O exame é realizado pelo urologista e geralmente não causa dor. Quando são identificadas áreas suspeitas, o médico pode indicar uma biópsia para confirmar o diagnóstico por meio da análise do tecido em laboratório.

Imagem ilustrativa número 1

Para que serve

A peniscopia é indicada para avaliar alterações na pele do pênis, que podem identificar:

  • Lesões causadas pelo HPV, incluindo verrugas genitais e alterações que podem não ser visíveis a olho nu;
  • Manchas, feridas, alterações de cor ou textura na pele do pênis;
  • Lesões suspeitas de neoplasia intraepitelial peniana, que seriam alterações pré-cancerosas;
  • Inflamações, como balanite e candidíase masculina.

A peniscopia também pode identificar lesões suspeitas que podem precisar de biópsia para confirmação do diagnóstico, além de auxiliar na avaliação de pessoas com histórico de infecção pelo HPV ou lesões penianas anteriores.
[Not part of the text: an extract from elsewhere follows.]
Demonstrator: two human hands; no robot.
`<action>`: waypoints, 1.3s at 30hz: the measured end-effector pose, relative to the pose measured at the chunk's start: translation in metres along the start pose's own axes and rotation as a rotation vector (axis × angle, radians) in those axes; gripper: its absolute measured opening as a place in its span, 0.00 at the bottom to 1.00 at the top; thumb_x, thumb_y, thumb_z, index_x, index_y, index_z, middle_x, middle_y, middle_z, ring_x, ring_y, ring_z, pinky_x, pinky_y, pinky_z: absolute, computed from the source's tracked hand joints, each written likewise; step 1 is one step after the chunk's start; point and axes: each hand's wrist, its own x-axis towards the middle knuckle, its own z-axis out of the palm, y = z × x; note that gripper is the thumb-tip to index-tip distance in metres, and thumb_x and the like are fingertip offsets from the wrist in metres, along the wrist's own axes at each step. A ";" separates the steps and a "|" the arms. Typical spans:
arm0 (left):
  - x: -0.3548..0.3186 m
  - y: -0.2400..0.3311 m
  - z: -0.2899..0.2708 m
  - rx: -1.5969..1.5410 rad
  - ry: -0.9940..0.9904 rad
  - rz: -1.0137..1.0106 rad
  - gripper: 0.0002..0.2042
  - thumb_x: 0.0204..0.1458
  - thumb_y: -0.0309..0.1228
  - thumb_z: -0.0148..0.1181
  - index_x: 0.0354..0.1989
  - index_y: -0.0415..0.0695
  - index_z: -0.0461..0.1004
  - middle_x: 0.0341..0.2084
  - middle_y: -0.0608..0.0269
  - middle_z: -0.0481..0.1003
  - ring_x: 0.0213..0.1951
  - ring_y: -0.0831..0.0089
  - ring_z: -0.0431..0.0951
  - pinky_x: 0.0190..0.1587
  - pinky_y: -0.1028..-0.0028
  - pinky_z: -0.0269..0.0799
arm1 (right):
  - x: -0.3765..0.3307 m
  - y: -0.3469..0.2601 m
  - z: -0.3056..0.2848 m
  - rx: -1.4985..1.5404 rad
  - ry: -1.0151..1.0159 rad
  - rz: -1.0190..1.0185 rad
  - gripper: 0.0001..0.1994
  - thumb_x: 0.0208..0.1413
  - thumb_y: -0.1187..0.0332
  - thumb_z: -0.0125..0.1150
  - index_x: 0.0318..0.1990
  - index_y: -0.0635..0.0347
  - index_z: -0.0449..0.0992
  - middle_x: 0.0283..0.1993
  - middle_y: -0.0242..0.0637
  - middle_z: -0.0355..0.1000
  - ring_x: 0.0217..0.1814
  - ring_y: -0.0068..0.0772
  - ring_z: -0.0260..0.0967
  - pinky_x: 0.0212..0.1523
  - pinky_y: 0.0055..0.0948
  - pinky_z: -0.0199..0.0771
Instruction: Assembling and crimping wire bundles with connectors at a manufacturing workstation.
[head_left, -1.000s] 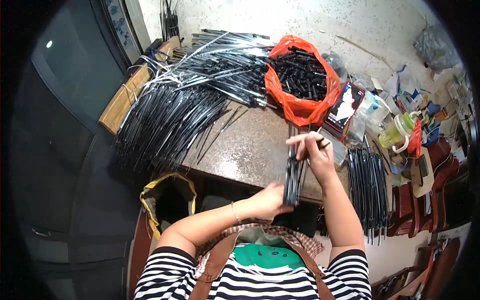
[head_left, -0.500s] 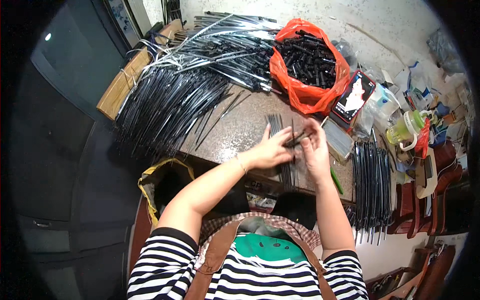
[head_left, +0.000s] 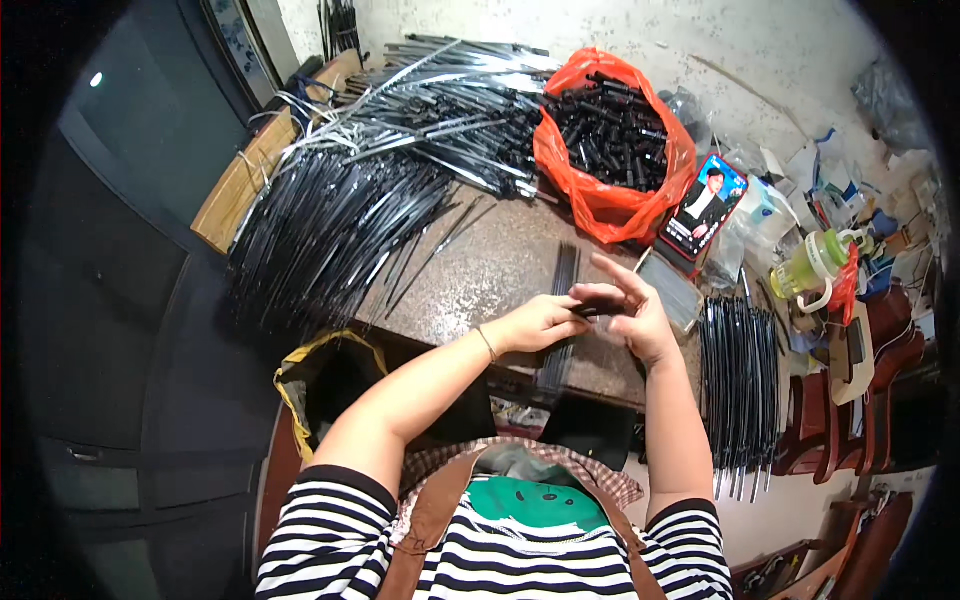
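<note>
My left hand [head_left: 545, 323] is closed over a bundle of thin dark rods [head_left: 567, 268], which runs upright in the picture under its fingers and past the table's near edge. My right hand [head_left: 640, 318] is beside it, palm turned inward, index finger stretched out and the other fingers curled. Between the two hands is a small dark piece [head_left: 601, 306], blurred, its kind unclear; the right fingers close around it. The bundle's lower end is smeared by motion.
Piles of black rods [head_left: 340, 220] cover the table's left side. Behind my hands stands a red plastic bag [head_left: 620, 220] of short black parts. A phone [head_left: 705, 205], a clear box [head_left: 668, 288], a stack of black rods [head_left: 740, 380] and a green bottle [head_left: 808, 265] are on the right.
The fanned rods are now gathered into a tighter bundle, shifted slightly left. My right hand has moved lower, its index finger now stretched out. The green thing by my right wrist is hidden.
</note>
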 end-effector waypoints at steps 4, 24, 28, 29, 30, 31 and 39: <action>0.000 0.008 0.000 0.184 -0.053 -0.076 0.09 0.43 0.31 0.46 0.30 0.41 0.68 0.30 0.54 0.66 0.34 0.64 0.67 0.37 0.72 0.60 | 0.001 0.017 -0.006 -0.498 0.154 0.028 0.09 0.40 0.73 0.52 0.31 0.66 0.70 0.29 0.34 0.68 0.30 0.19 0.63 0.32 0.17 0.63; -0.003 0.042 -0.012 -0.068 0.114 0.185 0.07 0.39 0.24 0.49 0.27 0.40 0.71 0.28 0.60 0.69 0.31 0.71 0.70 0.34 0.77 0.65 | 0.022 -0.026 0.002 -0.948 0.498 0.016 0.10 0.44 0.66 0.45 0.32 0.61 0.69 0.31 0.46 0.65 0.28 0.42 0.64 0.29 0.31 0.63; 0.006 0.042 -0.003 -0.115 0.215 0.198 0.06 0.38 0.26 0.52 0.27 0.41 0.71 0.27 0.62 0.70 0.26 0.76 0.71 0.29 0.81 0.65 | -0.020 -0.019 -0.068 -1.775 0.426 -0.129 0.05 0.33 0.72 0.54 0.22 0.63 0.70 0.23 0.38 0.62 0.27 0.40 0.59 0.29 0.29 0.61; 0.012 0.041 -0.003 -0.104 0.238 0.203 0.05 0.38 0.25 0.52 0.26 0.41 0.71 0.27 0.62 0.70 0.26 0.78 0.71 0.28 0.82 0.66 | -0.026 -0.015 -0.072 -1.726 0.449 -0.152 0.05 0.32 0.73 0.55 0.21 0.63 0.69 0.22 0.38 0.61 0.28 0.39 0.58 0.29 0.29 0.60; 0.014 0.038 -0.003 -0.099 0.241 0.215 0.05 0.38 0.25 0.52 0.26 0.41 0.71 0.27 0.62 0.70 0.26 0.78 0.71 0.28 0.82 0.66 | -0.029 -0.011 -0.073 -1.672 0.460 -0.183 0.05 0.30 0.74 0.56 0.19 0.62 0.69 0.21 0.38 0.59 0.28 0.38 0.57 0.29 0.30 0.60; 0.016 0.034 -0.003 -0.100 0.262 0.204 0.05 0.38 0.25 0.52 0.25 0.41 0.72 0.26 0.62 0.70 0.26 0.78 0.71 0.28 0.82 0.66 | -0.029 -0.006 -0.073 -1.661 0.454 -0.331 0.05 0.30 0.74 0.56 0.18 0.63 0.67 0.21 0.37 0.59 0.28 0.36 0.58 0.28 0.29 0.60; 0.016 0.031 -0.006 -0.126 0.262 0.151 0.06 0.37 0.23 0.52 0.26 0.40 0.71 0.28 0.60 0.70 0.28 0.75 0.71 0.30 0.81 0.66 | -0.026 -0.005 -0.040 -1.352 0.520 -0.540 0.05 0.37 0.78 0.50 0.25 0.64 0.67 0.29 0.40 0.63 0.32 0.36 0.61 0.34 0.24 0.61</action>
Conheça os sintomas de HPV no homem.

Para avaliar possíveis alterações na pele do pênis, marque uma consulta com o urologista mais próximo de você:

Disponível em: São Paulo, Rio de Janeiro, Distrito Federal, Pernambuco, Bahia, Maranhão, Pará, Paraná, Sergipe e Ceará.

Preparo para a peniscopia

O preparo para a peniscopia é simples e geralmente não exige cuidados específicos. Recomenda-se realizar a higiene habitual da região genital no dia do exame, aparar os pelos pubianos sem raspar com lâmina e evitar relações sexuais nas 72 horas anteriores à avaliação.

Além disso, é indicado não utilizar cremes, pomadas, perfumes ou outros produtos no pênis antes do exame, pois podem interferir na análise das alterações da pele.
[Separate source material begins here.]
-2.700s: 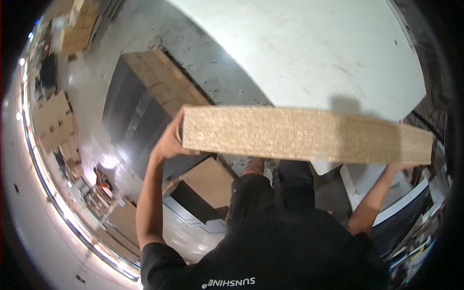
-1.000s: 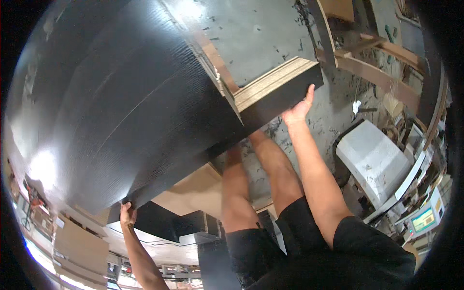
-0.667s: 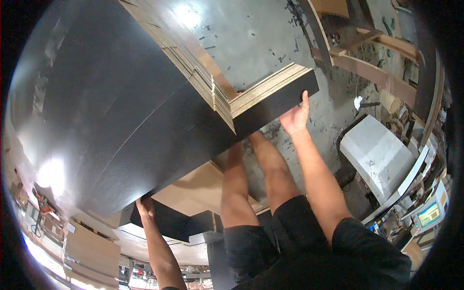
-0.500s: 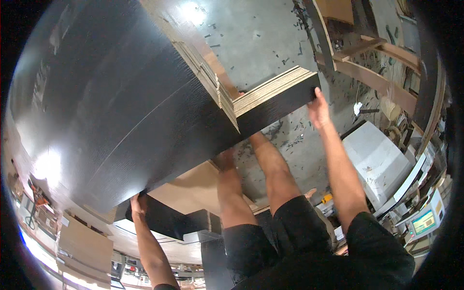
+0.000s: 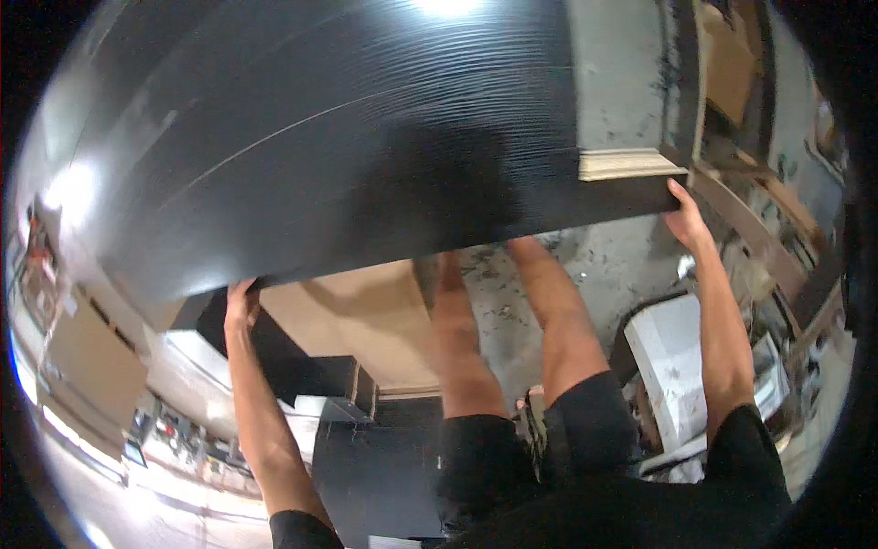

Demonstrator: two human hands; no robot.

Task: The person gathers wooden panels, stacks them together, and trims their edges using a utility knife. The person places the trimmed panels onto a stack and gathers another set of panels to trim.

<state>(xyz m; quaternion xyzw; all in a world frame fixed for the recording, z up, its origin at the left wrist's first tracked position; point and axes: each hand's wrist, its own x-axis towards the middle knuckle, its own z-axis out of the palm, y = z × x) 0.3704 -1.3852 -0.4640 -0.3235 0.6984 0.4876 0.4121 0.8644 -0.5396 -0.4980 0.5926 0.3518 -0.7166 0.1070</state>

Também é importante informar ao médico sobre alergias, uso de medicamentos e, principalmente, o uso de anticoagulantes, caso exista a possibilidade de realização de biópsia.

Como é feita a peniscopia

A peniscopia é realizada pelo urologista e segue geralmente as seguintes etapas:

  1. Posicionar a pessoa deitada e realizar uma avaliação inicial da pele do pênis para identificar possíveis alterações visíveis;
  2. Utilizar um aparelho com lente de aumento, chamado colposcópio, para examinar detalhadamente as áreas da pele do pênis;
  3. Aplicar uma solução de ácido acético na região genital, quando necessário, para destacar alterações que podem não ser visíveis a olho nu;
  4. Observar características como manchas, alterações de cor, verrugas, feridas ou outras lesões suspeitas.

O exame geralmente dura poucos minutos e não costuma causar dor, embora possa causar um leve desconforto durante a aplicação da solução, quando necessária.

Peniscopia com biópsia

Durante a peniscopia, quando o urologista identifica uma área suspeita ou uma alteração que precisa de investigação mais detalhada, pode ser indicada a realização de uma biópsia.

Leia também: Biópsia: o que é, para que serve, tipos e como é feita tuasaude.com/para-que-serve-a-biopsia

Nesse procedimento complementar, uma pequena amostra do tecido é retirada e analisada em laboratório para confirmar ou descartar alterações como lesões causadas pelo HPV, inflamações, alterações pré-cancerosas ou câncer de pênis.

Cuidados após o exame

A peniscopia é um exame rápido e dura cerca de 15 a 20 minutos, sendo que após o exame, não são necessários cuidados adicionais. 

No entanto, caso tenha sido realizada a peniscopia com biópsia, é recomendado evitar relações sexuais durante 1 semana após o exame, além da aplicação de pomadas receitadas pelo urologista, para permitir a cicatrização da pele.

Quando não fazer

A peniscopia geralmente é um exame seguro e não possui contraindicações específicas. Porém, o médico pode avaliar a necessidade de adiar o procedimento em situações, como em infecções ou inflamações intensas na região genital.

O exame também pode ser adiado em pessoas com alergia ou sensibilidade às substâncias utilizadas, como o ácido acético aplicado durante a avaliação. 

Além disso, quando há possibilidade de realização de biópsia, o médico deve avaliar condições que aumentem o risco de sangramento, como o uso de medicamentos anticoagulantes ou alterações na coagulação.